ACTIVITY | Repeat the lines of the data exactly, from the first one through the one that contains "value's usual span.".

——————————

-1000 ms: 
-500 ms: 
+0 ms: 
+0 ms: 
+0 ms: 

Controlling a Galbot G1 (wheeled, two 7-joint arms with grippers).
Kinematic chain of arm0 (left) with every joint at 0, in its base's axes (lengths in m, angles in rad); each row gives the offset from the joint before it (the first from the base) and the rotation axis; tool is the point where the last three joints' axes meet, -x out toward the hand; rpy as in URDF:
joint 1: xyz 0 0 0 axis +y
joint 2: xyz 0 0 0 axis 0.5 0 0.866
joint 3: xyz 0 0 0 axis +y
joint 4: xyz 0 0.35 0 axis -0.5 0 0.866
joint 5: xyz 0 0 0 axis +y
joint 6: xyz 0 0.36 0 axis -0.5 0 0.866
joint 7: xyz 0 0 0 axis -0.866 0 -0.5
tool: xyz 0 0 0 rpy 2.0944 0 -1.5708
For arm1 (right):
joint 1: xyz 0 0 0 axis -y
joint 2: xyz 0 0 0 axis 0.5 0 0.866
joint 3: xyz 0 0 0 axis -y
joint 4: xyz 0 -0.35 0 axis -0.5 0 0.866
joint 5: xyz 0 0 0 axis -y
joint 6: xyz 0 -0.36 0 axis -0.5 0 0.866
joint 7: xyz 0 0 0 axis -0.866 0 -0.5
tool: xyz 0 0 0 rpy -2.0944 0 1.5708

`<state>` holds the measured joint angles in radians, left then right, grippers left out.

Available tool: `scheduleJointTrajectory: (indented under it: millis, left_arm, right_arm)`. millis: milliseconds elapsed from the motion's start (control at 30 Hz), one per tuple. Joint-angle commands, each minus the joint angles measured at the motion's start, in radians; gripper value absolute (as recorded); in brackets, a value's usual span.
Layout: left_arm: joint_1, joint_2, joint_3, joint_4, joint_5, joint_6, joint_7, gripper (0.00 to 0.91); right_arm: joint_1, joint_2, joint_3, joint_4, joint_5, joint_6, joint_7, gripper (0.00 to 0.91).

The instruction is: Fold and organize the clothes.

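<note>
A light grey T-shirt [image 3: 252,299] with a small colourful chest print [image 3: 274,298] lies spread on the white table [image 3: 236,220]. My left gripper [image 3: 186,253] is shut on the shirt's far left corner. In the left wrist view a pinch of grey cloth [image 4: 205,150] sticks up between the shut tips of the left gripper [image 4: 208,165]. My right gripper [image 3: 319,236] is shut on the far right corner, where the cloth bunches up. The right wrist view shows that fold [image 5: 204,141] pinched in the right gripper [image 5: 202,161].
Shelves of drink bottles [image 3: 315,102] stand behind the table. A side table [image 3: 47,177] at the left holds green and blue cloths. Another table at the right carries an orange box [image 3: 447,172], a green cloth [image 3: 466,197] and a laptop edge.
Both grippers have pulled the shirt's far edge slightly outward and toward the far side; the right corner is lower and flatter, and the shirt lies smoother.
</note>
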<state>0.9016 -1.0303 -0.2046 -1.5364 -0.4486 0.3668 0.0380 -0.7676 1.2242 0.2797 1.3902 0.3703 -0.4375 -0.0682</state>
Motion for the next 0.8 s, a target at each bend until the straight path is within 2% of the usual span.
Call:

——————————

ANSWER FOR THE TASK |
-1000 ms: 
-500 ms: 
+0 ms: 
+0 ms: 
+0 ms: 

Controlling a Galbot G1 (wheeled, two 7-joint arms with grippers).
Kinematic chain of arm0 (left) with every joint at 0, in its base's axes (lengths in m, angles in rad); each row gives the offset from the joint before it (the first from the base) and the rotation axis; tool is the point where the last three joints' axes meet, -x out toward the hand; rpy as in URDF:
joint 1: xyz 0 0 0 axis +y
joint 2: xyz 0 0 0 axis 0.5 0 0.866
joint 3: xyz 0 0 0 axis +y
joint 4: xyz 0 0.35 0 axis -0.5 0 0.866
joint 5: xyz 0 0 0 axis +y
joint 6: xyz 0 0.36 0 axis -0.5 0 0.866
joint 7: xyz 0 0 0 axis -0.866 0 -0.5
tool: xyz 0 0 0 rpy 2.0944 0 -1.5708
For arm1 (right):
joint 1: xyz 0 0 0 axis -y
joint 2: xyz 0 0 0 axis 0.5 0 0.866
joint 3: xyz 0 0 0 axis -y
joint 4: xyz 0 -0.35 0 axis -0.5 0 0.866
joint 5: xyz 0 0 0 axis -y
joint 6: xyz 0 -0.36 0 axis -0.5 0 0.866
joint 7: xyz 0 0 0 axis -0.866 0 -0.5
tool: xyz 0 0 0 rpy -2.0944 0 1.5708

`<state>` holds the measured joint angles in radians, left then right, grippers left out.

Available tool: `scheduleJointTrajectory: (indented under it: millis, left_arm, right_arm)`. millis: milliseconds elapsed from the motion's start (control at 30 Hz), one per tuple. Joint-angle commands, each minus the joint angles measured at the motion's start, in radians; gripper value absolute (as recorded); in brackets, a value's usual span.

The exercise concludes with that.